Também os pesos pesados Jerónimo Martins e Portugal Telecom estão a pressionar a bolsa nacional com uma queda de 0,96% e 0,62% para 16,955 euros e 3,55 euros, respectivamente. No caso da PT, os analistas que cobrem a avaliação da operadora liderada por Zeinal Bava antecipam que os resultados do primeiro trimestre do ano vão reflectir um período “difícil”, com o corte das terminações e vários factores não recorrentes a penalizarem os resultados.

 

É expectável que as receitas e resultado operacional da PT caiam 10% no primeiro trimestre, e os lucros mais de 50%.

 

A queda do índice português está a ser determinada também pelo ajuste das acções da Mota-Engil e da Zon, que estão a negociar a partir de hoje sem direito ao dividendo. A empresa liderada por Gonçalo Moura Martins recua 1,72% para 2,11 euros, sendo que está a descontar o dividendo de 11 cêntimos.
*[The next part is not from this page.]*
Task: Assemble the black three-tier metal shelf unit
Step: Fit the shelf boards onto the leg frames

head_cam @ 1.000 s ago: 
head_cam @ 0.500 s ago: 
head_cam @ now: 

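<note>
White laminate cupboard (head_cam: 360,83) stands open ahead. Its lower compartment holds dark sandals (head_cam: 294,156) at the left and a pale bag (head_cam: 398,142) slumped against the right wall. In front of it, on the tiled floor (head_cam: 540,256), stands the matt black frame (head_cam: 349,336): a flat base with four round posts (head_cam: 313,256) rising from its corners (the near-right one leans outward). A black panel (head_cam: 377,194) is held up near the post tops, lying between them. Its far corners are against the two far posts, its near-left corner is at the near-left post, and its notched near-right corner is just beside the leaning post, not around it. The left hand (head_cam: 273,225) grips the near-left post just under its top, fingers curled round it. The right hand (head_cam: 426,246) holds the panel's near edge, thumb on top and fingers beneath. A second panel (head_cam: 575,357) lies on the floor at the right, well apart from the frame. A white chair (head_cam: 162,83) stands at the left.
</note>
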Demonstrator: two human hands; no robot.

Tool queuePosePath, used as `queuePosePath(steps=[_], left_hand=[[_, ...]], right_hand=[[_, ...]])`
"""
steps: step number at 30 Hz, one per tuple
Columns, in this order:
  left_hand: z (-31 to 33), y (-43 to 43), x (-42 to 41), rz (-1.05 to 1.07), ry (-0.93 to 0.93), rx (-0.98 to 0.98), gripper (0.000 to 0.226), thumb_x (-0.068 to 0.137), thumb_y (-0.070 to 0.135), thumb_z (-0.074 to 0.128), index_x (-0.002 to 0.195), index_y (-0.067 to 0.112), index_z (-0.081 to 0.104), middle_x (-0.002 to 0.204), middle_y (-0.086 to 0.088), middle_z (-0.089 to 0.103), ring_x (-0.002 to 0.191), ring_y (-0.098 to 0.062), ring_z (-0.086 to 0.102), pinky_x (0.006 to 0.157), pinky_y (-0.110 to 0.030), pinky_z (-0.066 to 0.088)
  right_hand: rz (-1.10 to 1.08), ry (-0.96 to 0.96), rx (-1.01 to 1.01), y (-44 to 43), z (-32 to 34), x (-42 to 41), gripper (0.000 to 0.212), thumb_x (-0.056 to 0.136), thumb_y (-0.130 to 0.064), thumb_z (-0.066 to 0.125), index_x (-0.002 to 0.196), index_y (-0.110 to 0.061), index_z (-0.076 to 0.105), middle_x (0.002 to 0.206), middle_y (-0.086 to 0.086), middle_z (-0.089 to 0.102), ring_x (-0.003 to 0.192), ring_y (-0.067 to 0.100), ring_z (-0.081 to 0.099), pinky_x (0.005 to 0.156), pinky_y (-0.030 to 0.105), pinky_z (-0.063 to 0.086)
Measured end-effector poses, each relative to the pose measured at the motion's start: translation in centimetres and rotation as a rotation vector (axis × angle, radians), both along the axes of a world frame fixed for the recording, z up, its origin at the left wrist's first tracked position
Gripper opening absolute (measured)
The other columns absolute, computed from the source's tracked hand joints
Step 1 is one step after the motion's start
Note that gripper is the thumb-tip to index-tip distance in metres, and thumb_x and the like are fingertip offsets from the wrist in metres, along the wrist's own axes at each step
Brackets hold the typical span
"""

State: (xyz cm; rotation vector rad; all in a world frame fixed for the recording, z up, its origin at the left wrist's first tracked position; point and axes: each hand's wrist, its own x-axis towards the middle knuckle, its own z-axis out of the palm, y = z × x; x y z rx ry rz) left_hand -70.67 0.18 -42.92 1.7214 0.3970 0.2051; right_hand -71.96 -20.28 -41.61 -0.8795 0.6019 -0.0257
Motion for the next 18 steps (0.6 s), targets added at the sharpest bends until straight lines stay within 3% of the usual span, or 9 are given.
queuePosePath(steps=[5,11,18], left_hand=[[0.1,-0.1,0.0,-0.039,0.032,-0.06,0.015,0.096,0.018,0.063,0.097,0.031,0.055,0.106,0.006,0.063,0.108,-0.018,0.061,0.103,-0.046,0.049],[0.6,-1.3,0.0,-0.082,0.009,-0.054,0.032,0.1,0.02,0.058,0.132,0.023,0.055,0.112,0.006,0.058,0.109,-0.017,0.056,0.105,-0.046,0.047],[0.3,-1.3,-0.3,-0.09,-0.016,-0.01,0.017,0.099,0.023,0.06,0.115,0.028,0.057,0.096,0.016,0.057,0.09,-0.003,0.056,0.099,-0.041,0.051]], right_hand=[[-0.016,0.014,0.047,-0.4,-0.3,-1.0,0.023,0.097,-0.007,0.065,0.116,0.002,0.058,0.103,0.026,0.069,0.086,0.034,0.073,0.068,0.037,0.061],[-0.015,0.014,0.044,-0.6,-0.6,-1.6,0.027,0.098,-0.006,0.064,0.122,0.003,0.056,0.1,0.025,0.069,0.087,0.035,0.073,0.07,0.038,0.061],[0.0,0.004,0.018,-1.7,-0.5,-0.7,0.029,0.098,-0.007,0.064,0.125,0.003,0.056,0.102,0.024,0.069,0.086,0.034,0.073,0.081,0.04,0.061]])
A empresa liderada por Rodrigo Costa também está a descontar o dividendo de 12 cêntimos, e recua 2,89% para 3,36 euros.

 

Somando o dividendo de ambas as empresas à cotação de hoje, a Mota Engil e a Zon encontram-se em terreno positivo.

 

Sem o impacto da distribuição de dividendos por parte das cotadas nacionais, a bolsa de Lisboa apresentaria um retorno de mais de 10% este ano.

 

A impedir uma maior queda do PSI-20 estão a EDP Renováveis e a EDP, que ontem pressionaram a bolsa por estarem a negociar sem direito ao dividendo e que hoje estão a apreciar 1,19% e 0,20% para 4,097 euros e 2,479 euros, respectivamente.

 

Na banca, o BES recua 1,48% para 0,798 euros, o BCP negoceia inalterado nos 0,106 euros, e o BPI perde 1,18% para 1,086 euros.

 

Nota: No dia em que uma cotada passa a negociar em bolsa sem direito ao dividendo, as acções sofrem um ajuste correspondente ao valor da remuneração. Esta descida de valor afecta o comportamento do índice em que a cotada está integrada, pelo que o Negócios noticia a variação real das acções e não a verificada após o ajuste do dividendo. Serve esta nota para esclarecer os leitores do Negócios, que têm levantado diversas dúvidas sobre esta matéria.